Das ist ein Witz. Natürlich wissen die SBB, wie viel Geld sie in den Sand gesetzt haben. Die SBB hatten ja seinerzeit einen Teil der Kosten selber beziffert: 95 Millionen Franken zusätzliche Kosten beim Kauf. Mindestens 32 Millionen für die Weiterentwicklung nach dem Kauf. Hinzu kommen weitere Millionen für Entwicklung und Tests sowie für Zugsausfälle in unbekannter Höhe.

Mit anderen Worten: Das Debakel bleibt ein Debakel.

«Auf Kompensationspaket geeinigt»

Doch die SBB kümmert das nicht mehr gross. Sie sagen pauschal: «Im Jahr 2023 haben sich die SBB und Alstom aufgrund von Lieferverzögerungen auf ein Kompensationspaket geeinigt, das insgesamt dem Wert von rund sechs Zügen entsprach. Teil davon war die Weiterentwicklung des Fahrkomforts.»

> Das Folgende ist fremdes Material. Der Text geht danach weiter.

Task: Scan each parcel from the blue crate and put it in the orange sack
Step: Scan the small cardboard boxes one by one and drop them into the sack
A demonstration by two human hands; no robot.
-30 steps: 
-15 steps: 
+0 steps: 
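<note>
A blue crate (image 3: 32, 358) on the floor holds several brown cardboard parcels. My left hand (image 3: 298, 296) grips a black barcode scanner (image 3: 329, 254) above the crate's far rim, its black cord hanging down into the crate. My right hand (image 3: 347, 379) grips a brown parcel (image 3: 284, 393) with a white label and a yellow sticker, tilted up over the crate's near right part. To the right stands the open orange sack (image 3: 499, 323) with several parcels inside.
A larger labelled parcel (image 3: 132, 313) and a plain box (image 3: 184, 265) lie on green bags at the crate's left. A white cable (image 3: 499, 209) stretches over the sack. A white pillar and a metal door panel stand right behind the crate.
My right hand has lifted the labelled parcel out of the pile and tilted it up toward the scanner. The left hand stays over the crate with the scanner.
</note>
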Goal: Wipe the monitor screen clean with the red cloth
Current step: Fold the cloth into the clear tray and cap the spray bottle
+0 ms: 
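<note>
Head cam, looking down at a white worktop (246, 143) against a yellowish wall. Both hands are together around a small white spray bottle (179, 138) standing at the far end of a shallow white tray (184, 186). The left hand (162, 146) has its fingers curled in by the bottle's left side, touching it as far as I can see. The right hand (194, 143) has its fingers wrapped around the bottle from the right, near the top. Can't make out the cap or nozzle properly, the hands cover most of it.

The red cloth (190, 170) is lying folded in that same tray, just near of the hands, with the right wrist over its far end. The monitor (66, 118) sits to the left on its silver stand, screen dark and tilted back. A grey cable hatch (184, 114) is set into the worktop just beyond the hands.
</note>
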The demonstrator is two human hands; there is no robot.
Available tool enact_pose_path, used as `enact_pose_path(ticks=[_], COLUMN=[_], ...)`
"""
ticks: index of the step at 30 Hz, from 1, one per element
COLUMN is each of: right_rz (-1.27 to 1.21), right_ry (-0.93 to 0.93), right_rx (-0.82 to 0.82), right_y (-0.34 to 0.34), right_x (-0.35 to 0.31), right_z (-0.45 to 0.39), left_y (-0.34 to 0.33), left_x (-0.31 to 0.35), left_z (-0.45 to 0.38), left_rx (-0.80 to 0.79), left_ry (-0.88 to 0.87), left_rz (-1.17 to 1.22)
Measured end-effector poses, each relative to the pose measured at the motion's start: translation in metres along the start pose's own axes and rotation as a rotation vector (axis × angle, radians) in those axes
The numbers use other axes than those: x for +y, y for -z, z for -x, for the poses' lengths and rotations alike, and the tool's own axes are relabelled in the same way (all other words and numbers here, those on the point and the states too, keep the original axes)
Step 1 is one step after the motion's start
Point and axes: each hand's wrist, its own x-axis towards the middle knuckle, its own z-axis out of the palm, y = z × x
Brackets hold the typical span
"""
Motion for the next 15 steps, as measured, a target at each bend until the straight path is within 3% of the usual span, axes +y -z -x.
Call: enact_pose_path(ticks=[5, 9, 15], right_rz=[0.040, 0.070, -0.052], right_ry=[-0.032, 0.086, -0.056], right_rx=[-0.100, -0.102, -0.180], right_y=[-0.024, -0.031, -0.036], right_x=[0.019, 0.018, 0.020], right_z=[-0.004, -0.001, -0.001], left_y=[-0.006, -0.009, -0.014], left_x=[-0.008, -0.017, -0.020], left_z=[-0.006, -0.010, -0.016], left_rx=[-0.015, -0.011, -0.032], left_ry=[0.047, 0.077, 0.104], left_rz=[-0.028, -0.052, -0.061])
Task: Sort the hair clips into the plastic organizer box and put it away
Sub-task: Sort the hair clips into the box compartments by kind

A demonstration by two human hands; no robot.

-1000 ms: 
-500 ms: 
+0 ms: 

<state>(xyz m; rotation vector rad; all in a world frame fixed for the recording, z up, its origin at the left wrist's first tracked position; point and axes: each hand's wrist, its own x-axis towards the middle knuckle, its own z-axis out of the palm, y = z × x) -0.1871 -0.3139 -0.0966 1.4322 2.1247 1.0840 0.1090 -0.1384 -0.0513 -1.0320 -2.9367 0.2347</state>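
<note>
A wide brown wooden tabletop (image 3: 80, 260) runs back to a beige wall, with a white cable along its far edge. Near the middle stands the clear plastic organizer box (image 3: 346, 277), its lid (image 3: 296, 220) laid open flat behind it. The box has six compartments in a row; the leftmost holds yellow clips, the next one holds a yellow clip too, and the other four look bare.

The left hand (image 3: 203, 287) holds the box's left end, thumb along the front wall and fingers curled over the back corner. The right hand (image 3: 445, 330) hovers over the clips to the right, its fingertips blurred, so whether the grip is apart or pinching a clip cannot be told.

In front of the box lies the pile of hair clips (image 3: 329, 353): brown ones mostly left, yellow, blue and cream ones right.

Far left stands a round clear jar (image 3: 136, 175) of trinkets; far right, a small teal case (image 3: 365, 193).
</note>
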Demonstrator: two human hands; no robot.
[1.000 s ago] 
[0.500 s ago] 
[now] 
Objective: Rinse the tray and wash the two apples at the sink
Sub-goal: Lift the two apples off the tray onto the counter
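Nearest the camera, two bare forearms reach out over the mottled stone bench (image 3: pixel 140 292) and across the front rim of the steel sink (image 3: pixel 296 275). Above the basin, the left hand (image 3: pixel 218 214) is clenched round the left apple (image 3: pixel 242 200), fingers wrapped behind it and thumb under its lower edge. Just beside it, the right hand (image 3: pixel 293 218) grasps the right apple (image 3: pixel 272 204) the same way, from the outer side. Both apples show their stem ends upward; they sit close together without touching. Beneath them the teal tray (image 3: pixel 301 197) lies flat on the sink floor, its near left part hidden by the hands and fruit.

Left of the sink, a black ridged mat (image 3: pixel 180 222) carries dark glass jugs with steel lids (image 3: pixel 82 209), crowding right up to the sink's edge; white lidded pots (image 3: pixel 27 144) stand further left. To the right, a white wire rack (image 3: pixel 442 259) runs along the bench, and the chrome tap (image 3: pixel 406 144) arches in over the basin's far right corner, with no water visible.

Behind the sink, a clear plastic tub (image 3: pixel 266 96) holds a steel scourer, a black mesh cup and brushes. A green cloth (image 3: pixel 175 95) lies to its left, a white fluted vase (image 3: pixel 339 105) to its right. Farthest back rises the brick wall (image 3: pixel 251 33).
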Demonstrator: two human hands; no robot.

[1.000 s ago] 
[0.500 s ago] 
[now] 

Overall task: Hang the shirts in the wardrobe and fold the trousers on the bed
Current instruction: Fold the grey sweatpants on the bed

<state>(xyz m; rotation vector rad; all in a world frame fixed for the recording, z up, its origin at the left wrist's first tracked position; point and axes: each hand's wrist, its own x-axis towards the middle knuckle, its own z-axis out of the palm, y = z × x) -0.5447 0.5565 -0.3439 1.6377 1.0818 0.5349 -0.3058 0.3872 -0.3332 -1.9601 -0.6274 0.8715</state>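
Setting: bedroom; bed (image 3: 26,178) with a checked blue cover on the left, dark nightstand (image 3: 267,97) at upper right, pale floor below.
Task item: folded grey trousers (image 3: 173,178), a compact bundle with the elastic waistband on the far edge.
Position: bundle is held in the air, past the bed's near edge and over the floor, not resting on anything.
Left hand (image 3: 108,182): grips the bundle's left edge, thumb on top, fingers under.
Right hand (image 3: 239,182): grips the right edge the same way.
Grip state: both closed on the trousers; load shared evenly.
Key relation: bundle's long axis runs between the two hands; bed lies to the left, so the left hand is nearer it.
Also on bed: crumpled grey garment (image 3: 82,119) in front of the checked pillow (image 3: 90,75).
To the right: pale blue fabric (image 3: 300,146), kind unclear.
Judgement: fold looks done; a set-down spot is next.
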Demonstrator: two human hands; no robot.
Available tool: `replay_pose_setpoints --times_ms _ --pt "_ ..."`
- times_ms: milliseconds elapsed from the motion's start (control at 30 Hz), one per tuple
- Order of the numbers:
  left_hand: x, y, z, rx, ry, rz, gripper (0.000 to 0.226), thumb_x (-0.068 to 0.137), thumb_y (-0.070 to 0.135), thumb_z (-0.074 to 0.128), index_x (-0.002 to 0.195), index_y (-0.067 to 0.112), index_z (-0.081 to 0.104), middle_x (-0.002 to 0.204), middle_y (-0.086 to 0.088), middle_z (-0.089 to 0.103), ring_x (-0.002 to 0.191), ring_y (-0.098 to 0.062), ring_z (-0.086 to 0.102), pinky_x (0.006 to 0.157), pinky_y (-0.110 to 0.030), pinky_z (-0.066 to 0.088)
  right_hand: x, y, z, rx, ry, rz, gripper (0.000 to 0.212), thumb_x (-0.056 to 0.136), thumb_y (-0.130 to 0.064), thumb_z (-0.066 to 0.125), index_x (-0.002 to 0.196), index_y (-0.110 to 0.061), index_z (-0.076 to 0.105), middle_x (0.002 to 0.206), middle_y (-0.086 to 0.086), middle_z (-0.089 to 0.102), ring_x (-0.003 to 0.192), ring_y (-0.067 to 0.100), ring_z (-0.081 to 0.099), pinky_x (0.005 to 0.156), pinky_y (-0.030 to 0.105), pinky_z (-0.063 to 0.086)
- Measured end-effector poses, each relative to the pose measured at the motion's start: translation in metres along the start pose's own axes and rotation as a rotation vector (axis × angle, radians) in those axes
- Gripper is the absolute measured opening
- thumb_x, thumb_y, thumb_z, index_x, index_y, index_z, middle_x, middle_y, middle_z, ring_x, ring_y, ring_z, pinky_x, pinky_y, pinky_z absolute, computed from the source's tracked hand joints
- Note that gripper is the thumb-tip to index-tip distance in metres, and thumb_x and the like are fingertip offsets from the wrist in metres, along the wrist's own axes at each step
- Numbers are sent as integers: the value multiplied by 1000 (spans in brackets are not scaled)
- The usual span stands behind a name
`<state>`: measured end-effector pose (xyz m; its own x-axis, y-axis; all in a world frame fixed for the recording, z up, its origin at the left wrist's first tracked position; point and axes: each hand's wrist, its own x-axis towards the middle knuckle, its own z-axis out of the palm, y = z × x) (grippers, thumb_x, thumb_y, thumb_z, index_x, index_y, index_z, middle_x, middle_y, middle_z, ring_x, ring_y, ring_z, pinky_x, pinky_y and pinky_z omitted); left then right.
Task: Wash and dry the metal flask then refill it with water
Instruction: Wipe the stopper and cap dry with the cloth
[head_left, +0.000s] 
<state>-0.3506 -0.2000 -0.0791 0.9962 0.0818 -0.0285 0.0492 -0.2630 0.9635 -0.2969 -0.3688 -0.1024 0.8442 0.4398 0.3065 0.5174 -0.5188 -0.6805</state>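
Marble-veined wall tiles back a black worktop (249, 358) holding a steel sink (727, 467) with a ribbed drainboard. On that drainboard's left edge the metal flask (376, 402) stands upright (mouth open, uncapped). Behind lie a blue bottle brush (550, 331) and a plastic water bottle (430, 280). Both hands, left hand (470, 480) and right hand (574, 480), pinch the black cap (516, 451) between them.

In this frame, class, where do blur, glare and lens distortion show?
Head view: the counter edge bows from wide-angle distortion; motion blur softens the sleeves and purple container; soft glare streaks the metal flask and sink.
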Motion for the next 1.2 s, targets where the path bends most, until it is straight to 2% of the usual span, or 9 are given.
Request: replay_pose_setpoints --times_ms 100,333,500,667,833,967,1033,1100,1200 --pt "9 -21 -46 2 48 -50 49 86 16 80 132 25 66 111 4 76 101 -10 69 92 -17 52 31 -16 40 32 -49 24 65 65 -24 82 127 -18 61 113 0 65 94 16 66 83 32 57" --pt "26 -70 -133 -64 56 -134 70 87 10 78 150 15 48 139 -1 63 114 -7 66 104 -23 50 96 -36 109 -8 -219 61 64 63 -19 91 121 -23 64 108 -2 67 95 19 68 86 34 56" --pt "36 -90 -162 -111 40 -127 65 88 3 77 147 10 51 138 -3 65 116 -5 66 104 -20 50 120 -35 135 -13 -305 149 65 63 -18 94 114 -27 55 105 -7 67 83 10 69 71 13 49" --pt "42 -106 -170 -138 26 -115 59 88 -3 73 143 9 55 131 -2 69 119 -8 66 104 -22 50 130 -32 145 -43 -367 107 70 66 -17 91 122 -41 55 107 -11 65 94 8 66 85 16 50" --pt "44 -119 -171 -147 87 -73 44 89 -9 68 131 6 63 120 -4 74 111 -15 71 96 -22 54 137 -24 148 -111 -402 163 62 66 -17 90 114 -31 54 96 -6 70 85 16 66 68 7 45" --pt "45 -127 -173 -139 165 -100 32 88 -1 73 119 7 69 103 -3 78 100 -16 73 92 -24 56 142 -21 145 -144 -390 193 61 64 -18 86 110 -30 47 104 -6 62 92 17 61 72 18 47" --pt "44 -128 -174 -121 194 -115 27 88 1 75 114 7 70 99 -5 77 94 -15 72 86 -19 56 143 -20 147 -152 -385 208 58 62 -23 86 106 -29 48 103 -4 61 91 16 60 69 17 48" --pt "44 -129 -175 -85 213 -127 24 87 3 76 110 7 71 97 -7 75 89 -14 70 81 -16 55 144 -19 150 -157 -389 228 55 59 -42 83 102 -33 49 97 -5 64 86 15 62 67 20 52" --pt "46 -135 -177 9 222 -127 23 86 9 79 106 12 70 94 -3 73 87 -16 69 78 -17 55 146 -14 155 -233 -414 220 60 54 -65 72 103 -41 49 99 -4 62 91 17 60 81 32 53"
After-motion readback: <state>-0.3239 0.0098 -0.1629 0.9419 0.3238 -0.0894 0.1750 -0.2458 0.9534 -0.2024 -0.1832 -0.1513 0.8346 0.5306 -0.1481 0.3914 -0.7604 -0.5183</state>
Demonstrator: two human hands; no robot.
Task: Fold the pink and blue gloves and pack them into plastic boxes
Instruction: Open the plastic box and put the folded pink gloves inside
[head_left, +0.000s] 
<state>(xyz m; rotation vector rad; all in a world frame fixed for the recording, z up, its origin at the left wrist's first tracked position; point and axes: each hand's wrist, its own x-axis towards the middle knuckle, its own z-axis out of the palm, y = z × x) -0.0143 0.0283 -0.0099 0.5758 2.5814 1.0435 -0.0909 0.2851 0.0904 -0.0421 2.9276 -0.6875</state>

Die Vergangenheit scheint die SBB nicht mehr zu interessieren. Doch auch die Zukunft könnte Probleme mit sich bringen. Laut Experten werden die Züge mit den neuen Drehgestellen die Gleise stärker abnützen, als sie es mit Drehgestellen mit Wank-Kompensation täten – sofern diese funktionieren würde.

Und vor allem: Damit die Fahrzeit zwischen Lausanne und Bern unter eine Stunde gedrückt werden kann, sind teure Ausbauarbeiten am Schienennetz nötig. Dabei geht es um Kosten von rund einer Milliarde Franken.

Der Ärger in der Westschweiz

Kommt hinzu: Die Romands sind mit ihrer Geduld langsam am Ende. In seiner Bahnstrategie hält der Kanton Waadt fest: «Die im Rahmen des Projekts Bahn 2000 in Aussicht gestellte Fahrzeitverkürzung zwischen Lausanne und Bern ist immer noch nicht realisiert. Stattdessen verlängert sich die Fahrzeit noch, um Probleme mit der Fahrplanstabilität zu beheben. Die nun bis 2035 vorgesehene Verbesserung ist nach wie vor nicht gewährleistet, obwohl in der Deutschschweiz bereits neue Optimierungen geplant sind.»

Und weiter: «Aus wirtschaftlichen Gründen und für den nationalen Zusammenhalt dürfen die Westschweiz und der Kanton Waadt nicht mit Fahrzeiten, die seit der zweiten Hälfte des 20. Jahrhunderts unverändert geblieben sind, den Anschluss verlieren.»

Das ist noch höflich ausgedrückt. Denn – wie gesagt – die Fahrzeit ist heute 3 Minuten länger als vor 40 Jahren.